▸ WORK REQUEST:
Begin with the line that holds "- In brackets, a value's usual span" and repeat each line after it exactly, ending with the last line of the listing.

————————

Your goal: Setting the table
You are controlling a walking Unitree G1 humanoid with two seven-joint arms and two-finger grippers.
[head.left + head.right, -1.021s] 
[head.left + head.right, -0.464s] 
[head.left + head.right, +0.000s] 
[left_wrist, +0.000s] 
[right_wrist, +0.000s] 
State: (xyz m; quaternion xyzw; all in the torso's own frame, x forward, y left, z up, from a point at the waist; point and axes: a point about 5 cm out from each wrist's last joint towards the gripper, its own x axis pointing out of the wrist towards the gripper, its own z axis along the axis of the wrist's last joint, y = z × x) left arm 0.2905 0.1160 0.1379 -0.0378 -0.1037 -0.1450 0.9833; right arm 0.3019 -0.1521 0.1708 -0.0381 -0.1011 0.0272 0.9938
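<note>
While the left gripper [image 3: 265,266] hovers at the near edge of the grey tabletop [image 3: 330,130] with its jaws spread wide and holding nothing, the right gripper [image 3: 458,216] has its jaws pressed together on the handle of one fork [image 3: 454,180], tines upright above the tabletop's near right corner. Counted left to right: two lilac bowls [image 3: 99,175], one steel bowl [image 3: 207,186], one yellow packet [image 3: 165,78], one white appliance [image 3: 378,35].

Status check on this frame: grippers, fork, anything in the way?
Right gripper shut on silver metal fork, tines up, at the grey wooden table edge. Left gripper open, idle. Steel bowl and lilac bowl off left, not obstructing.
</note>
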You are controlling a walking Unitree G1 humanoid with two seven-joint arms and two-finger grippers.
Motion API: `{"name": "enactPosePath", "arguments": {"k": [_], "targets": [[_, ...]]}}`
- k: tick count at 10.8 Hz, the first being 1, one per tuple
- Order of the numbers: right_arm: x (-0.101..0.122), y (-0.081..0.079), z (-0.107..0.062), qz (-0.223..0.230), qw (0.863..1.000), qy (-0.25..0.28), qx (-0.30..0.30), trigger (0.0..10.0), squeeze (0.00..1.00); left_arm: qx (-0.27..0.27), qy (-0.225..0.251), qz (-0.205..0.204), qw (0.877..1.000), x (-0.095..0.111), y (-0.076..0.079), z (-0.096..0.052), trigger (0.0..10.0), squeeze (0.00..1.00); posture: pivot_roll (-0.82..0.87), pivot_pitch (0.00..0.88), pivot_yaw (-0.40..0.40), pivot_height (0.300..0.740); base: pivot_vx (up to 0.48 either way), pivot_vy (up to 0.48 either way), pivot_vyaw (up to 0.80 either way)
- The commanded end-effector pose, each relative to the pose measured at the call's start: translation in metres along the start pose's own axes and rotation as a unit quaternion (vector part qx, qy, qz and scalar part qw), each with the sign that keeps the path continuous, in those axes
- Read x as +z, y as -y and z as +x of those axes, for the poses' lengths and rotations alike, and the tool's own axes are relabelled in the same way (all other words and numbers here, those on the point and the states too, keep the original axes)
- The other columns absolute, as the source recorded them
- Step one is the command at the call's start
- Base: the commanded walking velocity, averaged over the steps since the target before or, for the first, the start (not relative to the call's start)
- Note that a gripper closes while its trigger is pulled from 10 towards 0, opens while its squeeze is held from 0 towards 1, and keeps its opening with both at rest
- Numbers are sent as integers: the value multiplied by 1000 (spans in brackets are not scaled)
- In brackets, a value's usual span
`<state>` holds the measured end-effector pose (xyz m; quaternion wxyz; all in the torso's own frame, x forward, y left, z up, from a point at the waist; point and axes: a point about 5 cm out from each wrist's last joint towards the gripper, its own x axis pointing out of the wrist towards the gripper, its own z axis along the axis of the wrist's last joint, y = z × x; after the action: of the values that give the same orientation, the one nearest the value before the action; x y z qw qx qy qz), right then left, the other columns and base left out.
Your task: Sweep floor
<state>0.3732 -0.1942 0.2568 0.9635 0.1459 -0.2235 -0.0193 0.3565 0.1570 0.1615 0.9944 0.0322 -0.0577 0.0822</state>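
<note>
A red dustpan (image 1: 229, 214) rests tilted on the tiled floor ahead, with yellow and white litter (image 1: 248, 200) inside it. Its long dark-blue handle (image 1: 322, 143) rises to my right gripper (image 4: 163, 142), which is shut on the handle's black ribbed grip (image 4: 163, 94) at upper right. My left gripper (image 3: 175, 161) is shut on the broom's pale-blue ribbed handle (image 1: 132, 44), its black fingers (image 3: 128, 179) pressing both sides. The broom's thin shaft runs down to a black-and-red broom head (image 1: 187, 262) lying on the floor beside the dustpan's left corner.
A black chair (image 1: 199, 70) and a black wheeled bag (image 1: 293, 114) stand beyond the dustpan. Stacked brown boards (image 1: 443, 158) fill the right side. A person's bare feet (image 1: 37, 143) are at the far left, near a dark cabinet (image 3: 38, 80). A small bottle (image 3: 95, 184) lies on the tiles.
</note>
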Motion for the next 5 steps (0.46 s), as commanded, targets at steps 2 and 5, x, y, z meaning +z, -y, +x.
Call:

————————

▸ WRITTEN RESPONSE:
- In brackets, a value's usual span
`<state>` holds the measured end-effector pose (xyz m; quaternion wxyz; all in the torso's own frame, x forward, y left, z up, from a point at the waist; point and axes: a point about 5 cm out from each wrist's last joint towards the gripper, its own x axis pointing out of the wrist towards the gripper, its own z axis along the axis of the wrist's last joint, y = z × x; after the action: of the values that give the same orientation, the one nearest the value before the action; x y z qw qx qy qz), right then left, the other columns and base left out.
Your task: Sweep floor
<state>0.3732 -0.1942 0.2568 0.9635 0.1459 -0.2235 -0.0193 0.3565 0.1570 0.1615 0.9944 0.0322 -0.0577 0.0822</state>
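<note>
A red dustpan (image 1: 229, 214) rests tilted on the tiled floor ahead, with yellow and white litter (image 1: 248, 200) inside it. Its long dark-blue handle (image 1: 322, 143) rises to my right gripper (image 4: 163, 142), which is shut on the handle's black ribbed grip (image 4: 163, 94) at upper right. My left gripper (image 3: 175, 161) is shut on the broom's pale-blue ribbed handle (image 1: 132, 44), its black fingers (image 3: 128, 179) pressing both sides. The broom's thin shaft runs down to a black-and-red broom head (image 1: 187, 262) lying on the floor beside the dustpan's left corner.
A black chair (image 1: 199, 70) and a black wheeled bag (image 1: 293, 114) stand beyond the dustpan. Stacked brown boards (image 1: 443, 158) fill the right side. A person's bare feet (image 1: 37, 143) are at the far left, near a dark cabinet (image 3: 38, 80). A small bottle (image 3: 95, 184) lies on the tiles.
</note>
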Motion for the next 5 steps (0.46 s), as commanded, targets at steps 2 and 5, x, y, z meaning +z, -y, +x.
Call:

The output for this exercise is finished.